▶ [Problem to work on]: What is needed is the number of lines below that contain the word "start", with no other output.

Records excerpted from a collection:
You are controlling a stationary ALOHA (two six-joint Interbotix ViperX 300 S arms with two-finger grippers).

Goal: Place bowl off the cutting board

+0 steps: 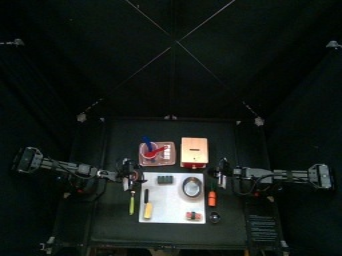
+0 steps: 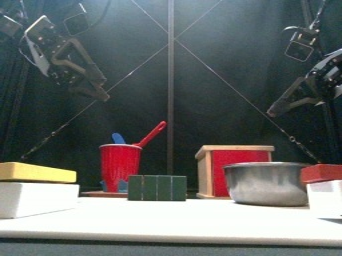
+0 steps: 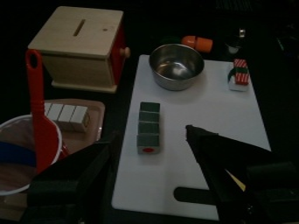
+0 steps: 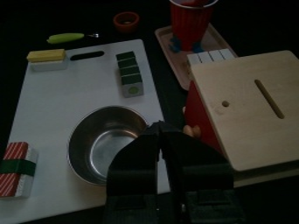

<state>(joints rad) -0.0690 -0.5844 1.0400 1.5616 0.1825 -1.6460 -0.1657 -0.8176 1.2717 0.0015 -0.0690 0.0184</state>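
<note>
Bowl sits untouched on the cutting board, both arms hanging above it.

Top view: the bowl (image 1: pixel 194 188) rests on the cutting board (image 1: pixel 171 209), which lies toward the tabletop's (image 1: pixel 114 135) front edge; the bowl is on the board's right half, with the left end effector (image 1: pixel 130 173) and right end effector (image 1: pixel 221 172) hovering at either side. Front view: the bowl looks like thin metal with a smooth, shiny wall, so I judge it light, stiff and slippery; the rim is the place to pinch. Left wrist view: its fingers (image 3: pixel 228 162) are spread wide, holding nothing. Right wrist view: its fingers (image 4: pixel 170 157) are pressed together just over the bowl's near rim, gripping nothing.
</note>
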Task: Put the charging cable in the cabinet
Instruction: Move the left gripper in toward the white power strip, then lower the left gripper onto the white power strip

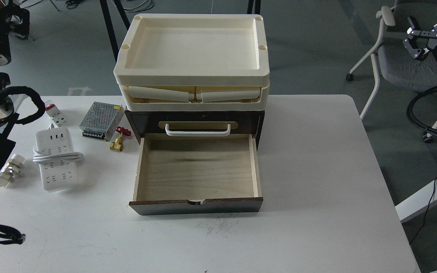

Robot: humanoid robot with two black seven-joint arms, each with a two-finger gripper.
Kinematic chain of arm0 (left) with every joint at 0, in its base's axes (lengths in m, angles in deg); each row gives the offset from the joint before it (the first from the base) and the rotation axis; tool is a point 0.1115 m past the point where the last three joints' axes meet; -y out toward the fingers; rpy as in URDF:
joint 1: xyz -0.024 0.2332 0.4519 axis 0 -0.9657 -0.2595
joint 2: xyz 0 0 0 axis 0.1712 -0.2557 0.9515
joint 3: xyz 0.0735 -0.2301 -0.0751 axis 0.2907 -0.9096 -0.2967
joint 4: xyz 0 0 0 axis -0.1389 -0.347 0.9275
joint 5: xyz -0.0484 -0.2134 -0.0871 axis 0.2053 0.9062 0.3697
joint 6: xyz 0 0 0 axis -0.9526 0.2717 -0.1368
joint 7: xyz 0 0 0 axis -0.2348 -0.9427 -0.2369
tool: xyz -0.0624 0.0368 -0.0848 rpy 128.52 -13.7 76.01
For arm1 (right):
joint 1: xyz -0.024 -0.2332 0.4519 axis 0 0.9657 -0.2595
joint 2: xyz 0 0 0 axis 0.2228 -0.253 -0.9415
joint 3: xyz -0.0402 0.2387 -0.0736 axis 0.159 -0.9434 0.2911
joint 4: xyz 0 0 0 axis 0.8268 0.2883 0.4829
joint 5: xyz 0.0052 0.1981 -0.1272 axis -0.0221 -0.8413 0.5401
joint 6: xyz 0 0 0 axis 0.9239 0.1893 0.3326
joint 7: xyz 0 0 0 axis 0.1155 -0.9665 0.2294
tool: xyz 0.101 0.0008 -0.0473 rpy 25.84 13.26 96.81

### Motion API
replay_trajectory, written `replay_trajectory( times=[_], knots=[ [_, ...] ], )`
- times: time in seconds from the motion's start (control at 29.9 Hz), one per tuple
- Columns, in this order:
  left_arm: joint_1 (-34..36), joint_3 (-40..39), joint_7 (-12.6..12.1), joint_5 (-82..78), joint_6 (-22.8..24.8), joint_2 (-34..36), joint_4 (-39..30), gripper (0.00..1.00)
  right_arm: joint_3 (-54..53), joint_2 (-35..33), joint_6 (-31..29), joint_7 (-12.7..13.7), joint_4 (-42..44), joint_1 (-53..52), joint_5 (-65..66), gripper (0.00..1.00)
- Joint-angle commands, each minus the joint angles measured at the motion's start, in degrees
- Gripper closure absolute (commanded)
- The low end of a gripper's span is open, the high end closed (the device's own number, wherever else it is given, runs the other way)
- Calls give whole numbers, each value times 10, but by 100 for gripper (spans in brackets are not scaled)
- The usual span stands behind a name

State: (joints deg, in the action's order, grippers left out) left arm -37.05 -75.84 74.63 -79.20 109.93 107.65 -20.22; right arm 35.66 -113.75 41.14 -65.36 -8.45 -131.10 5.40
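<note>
The charging cable [57,159], a white power strip with its cord wrapped round the middle, lies flat on the left of the white table [317,159]. The cabinet [203,118] stands at the table's middle. Its lower pale wood drawer [197,168] is pulled out toward me and is empty. A white bar handle [198,130] sits on the shut drawer front above it. My left gripper [15,18] is high at the far left, behind and above the cable, dark and end-on. My right gripper [431,29] is raised far right off the table, with its fingers spread and empty.
Cream trays [192,57] are stacked on the cabinet. Left of the cabinet lie a silver perforated power-supply box [101,120], a brass valve with a red handle [119,139], a white breaker with a red tab [54,113] and a white fitting [9,170]. A chair [393,64] stands at the back right.
</note>
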Motion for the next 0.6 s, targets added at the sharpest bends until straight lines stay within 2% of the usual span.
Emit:
replay_trajectory(
  times=[0.0, 0.13, 0.3, 0.4, 0.57],
  knots=[
    [-41, 12, 0, -77, 0, 111, -198, 0, -3, -3, 0, 0, 13, 3, 0, 0],
    [-71, 13, 0, -260, 0, 230, -333, 0, -4, -3, 0, 0, 14, 13, 0, 0],
    [-114, 14, 0, -584, 0, 336, -466, 0, -5, -3, 0, -1, 13, 23, -1, 0],
    [-130, 44, 0, -789, 0, 384, -501, 0, -6, -4, 0, -1, 14, 25, -1, 0],
    [-133, 138, 0, -1116, 0, 404, -471, 2, -14, -6, 0, -1, 14, 37, -1, 0]
  ],
)
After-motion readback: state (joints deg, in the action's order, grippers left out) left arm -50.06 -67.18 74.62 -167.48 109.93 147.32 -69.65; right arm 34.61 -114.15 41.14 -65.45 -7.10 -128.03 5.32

▶ [Solution to the exercise]: 2